I remember when my first husband and I bought our first house in California, a two-story bungalow in Pacific Grove, a half-mile from the beach. I told my mother it was a miracle, and she agreed. It seemed like an incredible sum of money, yet it was a fraction of what a house would cost our children today.

These walls are nearly 100 years old. If they could talk, they’d tell you about all the families who’ve lived within them over the years. Mostly, they’d tell you my story. I’ve lived here longer than anyone. I was 21 when we moved in. My husband taught high school and coached basketball. We raised our three children here, and welcomed others who needed to feel safe and whole and at peace.

After the Coach died, I remarried and moved with my new husband to Las Vegas. We spent 12 years in a new house with a view of the mountains.  Then my husband retired, and we moved back to the old house where my children grew up. When our grandkids knock on the door, I say, “No need to knock. This is your home, too.”

How long will we stay here? As long as my knees can take the stairs. For now, it’s a place where we feel safe and whole and at peace, an old house we are blessed to call “home.”

Lately, the news has been filled with stories of neighbors, near and far, who’ve lost loved ones and homes to wildfires or hurricanes or floods.

While our minds find it hard to fathom such a loss, our hearts  reach out to those who have no choice but to face it.

We pray that soon they will have a roof overhead and a shelter within for their soul, where they feel safe and whole and at peace … and, most of all, at home.


  1. Kate Sciacca says

    Was thinking about all those thousands of dear folks on the panhandle of Florida this morning. I sat at my kitchen table, sipping coffee with cream – long enough that the coffee needed a reheat- watching the magpies and blue jays fight over the feeder in the backyard…..and thanked God for those simple things. Just offered a little prayer that those souls would soon have a table and a coffee pot. Sometimes I forget how blessed I have been. Thanks for reminding us ?.

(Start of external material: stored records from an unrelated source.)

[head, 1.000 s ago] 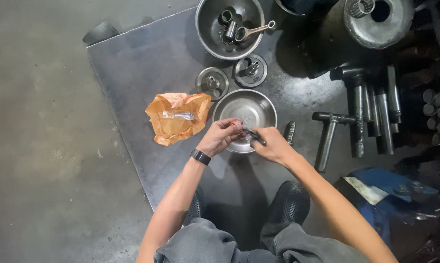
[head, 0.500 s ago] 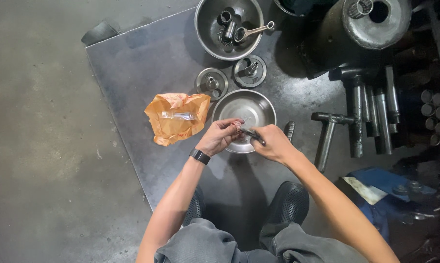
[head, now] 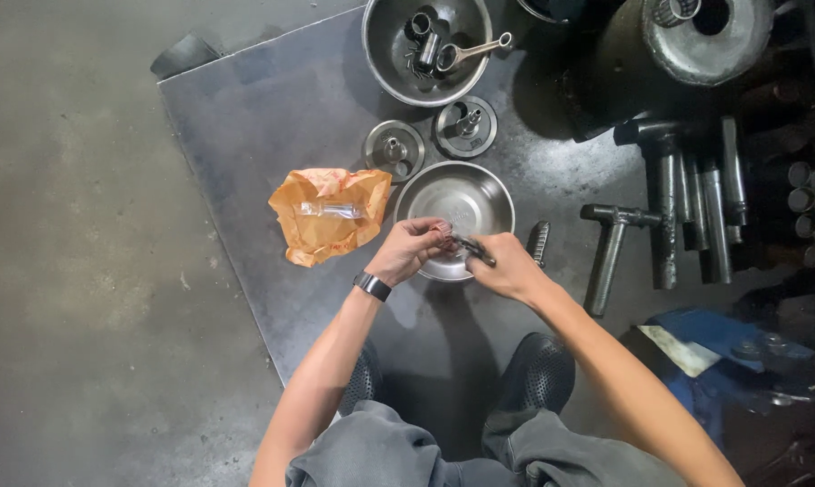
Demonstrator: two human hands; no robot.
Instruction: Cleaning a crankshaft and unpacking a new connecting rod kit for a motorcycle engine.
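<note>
My left hand (head: 410, 251), with a dark band on its wrist, pinches a small reddish part over the near rim of a shiny steel bowl (head: 457, 203). My right hand (head: 507, 269) grips a thin dark tool (head: 472, 249) whose tip meets that part. Both hands hover above a dark metal sheet (head: 272, 108) on the floor. An orange plastic bag (head: 331, 216) with a small clear-wrapped piece on top lies just left of the bowl.
A larger steel bowl (head: 425, 54) with sleeves and a connecting rod sits further away. Two round metal discs (head: 394, 149) (head: 466, 126) lie between the bowls. Heavy T-handled tools (head: 610, 243) and several metal bars (head: 696, 198) lie at right, a big cylinder (head: 705, 36) beyond them.
</note>
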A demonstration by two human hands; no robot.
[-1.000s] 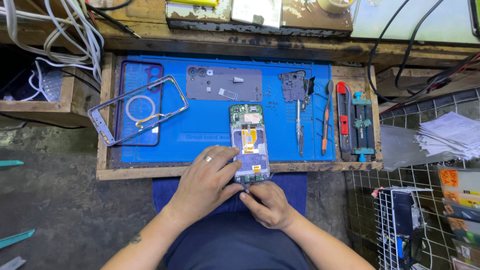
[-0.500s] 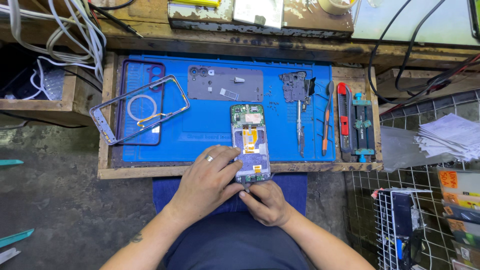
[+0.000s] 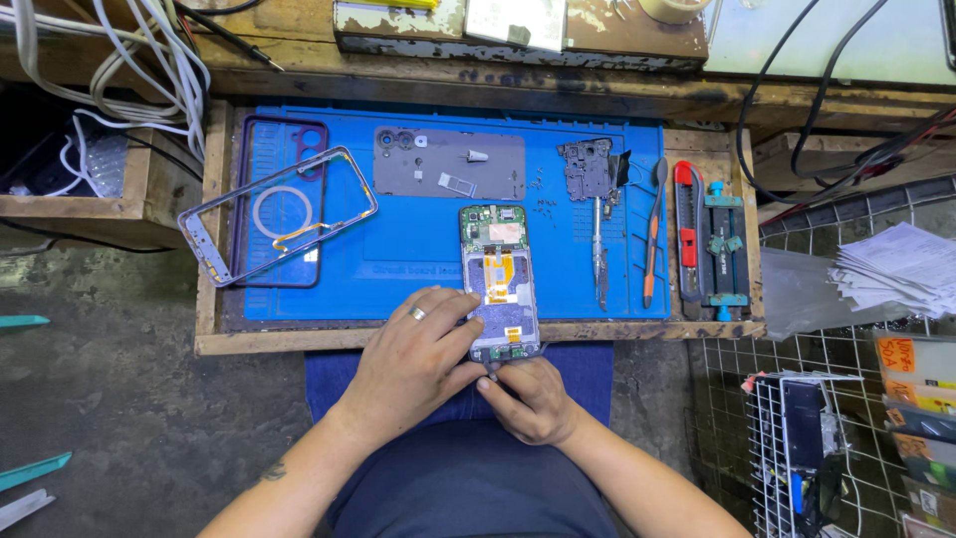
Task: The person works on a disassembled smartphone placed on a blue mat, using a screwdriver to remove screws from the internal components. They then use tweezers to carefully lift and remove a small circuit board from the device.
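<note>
Right hand is curled closed at the phone's near end, fingertips pressed to its bottom edge; whether a tool is pinched cannot be told. Left hand is clamped on the left edge, a ring worn. Phone is laid opened on the mat, long axis pointing away. Frame is seen far left.

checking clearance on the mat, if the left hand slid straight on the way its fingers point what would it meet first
The left hand points up and right, fingers already resting on the opened phone. Straight on, it would cross that phone; beyond it, probably the screwdriver lying on the blue mat, though height is unclear.
</note>
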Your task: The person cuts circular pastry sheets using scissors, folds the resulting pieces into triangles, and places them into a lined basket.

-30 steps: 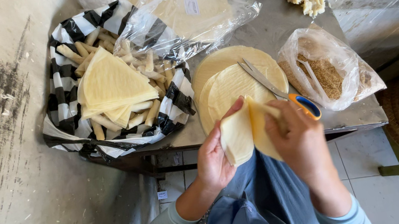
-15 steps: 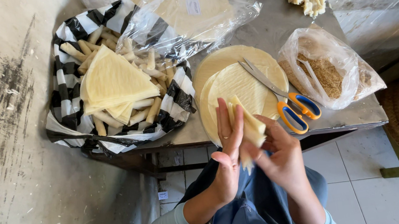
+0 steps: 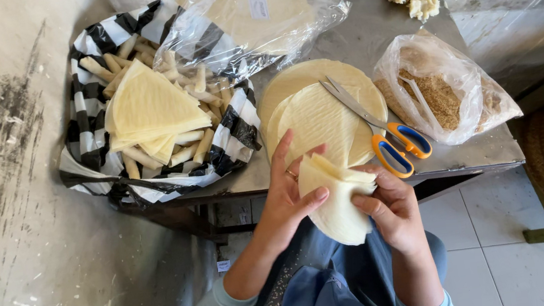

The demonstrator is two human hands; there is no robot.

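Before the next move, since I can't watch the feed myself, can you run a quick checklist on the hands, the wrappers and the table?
1. Both hands on the wrapper pieces: ok, left hand and right hand hold them over the lap.
2. Scissors out of the hands: ok, lying on the round wrapper stack.
3. Cut triangles contained: ok, piled in the striped-cloth basket.
4. Crumb bag closed: cannot tell.
5. How many pieces are held: cannot tell.

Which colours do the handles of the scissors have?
Blue with orange lining, seen in the head view: scissors.
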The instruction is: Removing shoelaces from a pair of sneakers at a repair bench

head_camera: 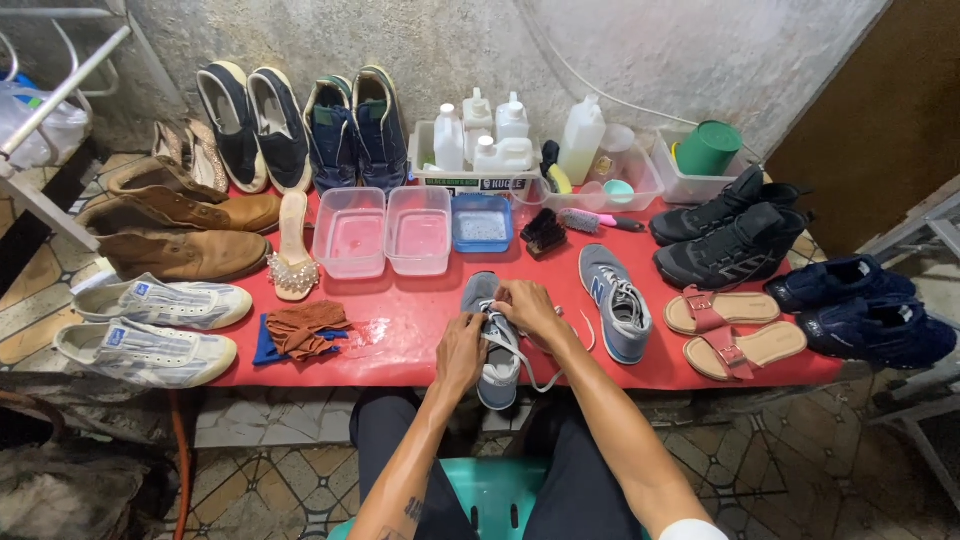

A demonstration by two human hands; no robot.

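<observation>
On the red table (400,330), both hands (500,330) grip the laces of a grey sneaker (497,375) lying lengthwise, toe toward the person.

A red table (400,330) stands against a rough grey wall (400,40) on a patterned tile floor (800,450).
</observation>
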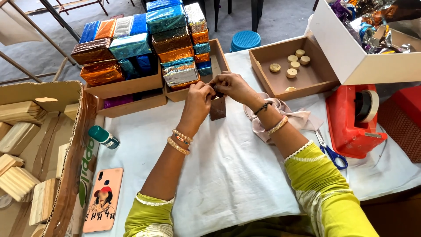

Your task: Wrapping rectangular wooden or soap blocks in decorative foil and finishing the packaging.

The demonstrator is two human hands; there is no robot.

  2. Our grandchildren told us that our house is the Best Place On Earth….and it must be true, because they have been to Disneyland! We love living close to them-being able to attend their events, keep them when they aren’t feeling well when Mom and Dad aren’t able to take the day off, eating meals together several times a month. We treasure this time and do not take a moment of it for granted. And we are hopeful that the memories we are making will be something that they can carry with them when they remember “home”.

  3. Beautiful thoughts…Thank you!

  4. Betty McNall says

    I relate! My childhood farm house was next to my Mothers mother, of whom I’m named after, and I think of both homes with lots of love! They had cows, pigs, and chickens! Then there was my Dads parents! I was the first grand child, and a girl to boot, they had 5 boys, and I was born 1 day before my beloved grandpa! Always sugar cookies in the cupboard! Oh how I remember all the good times at all homes. Tks for letting me share.

  5. Genelle Engle says

    My 4 sisters, brother and I had to sell our family home last spring after the death of our mother. Yes, it was just a structure with a roof on the outside. But it had a heartbeat on the inside. This will be the first time in 59 years I will not spend Christmas day in this house. It will be an emotional day for all of us. Fortunately, a beautiful young family moved in and are bringing new life to “our” house. Time marches on. Thank you for sharing your stories of family, life and love,

  6. Victoria Jessup says

    Beautiful. Home is in a little country township in NC. Home is where the ❤ is.

  7. Pamela Dailey says

    I love your stories. Your writing always touches my heart and makes me feel blessed to have known some life moments like you describe in your stories.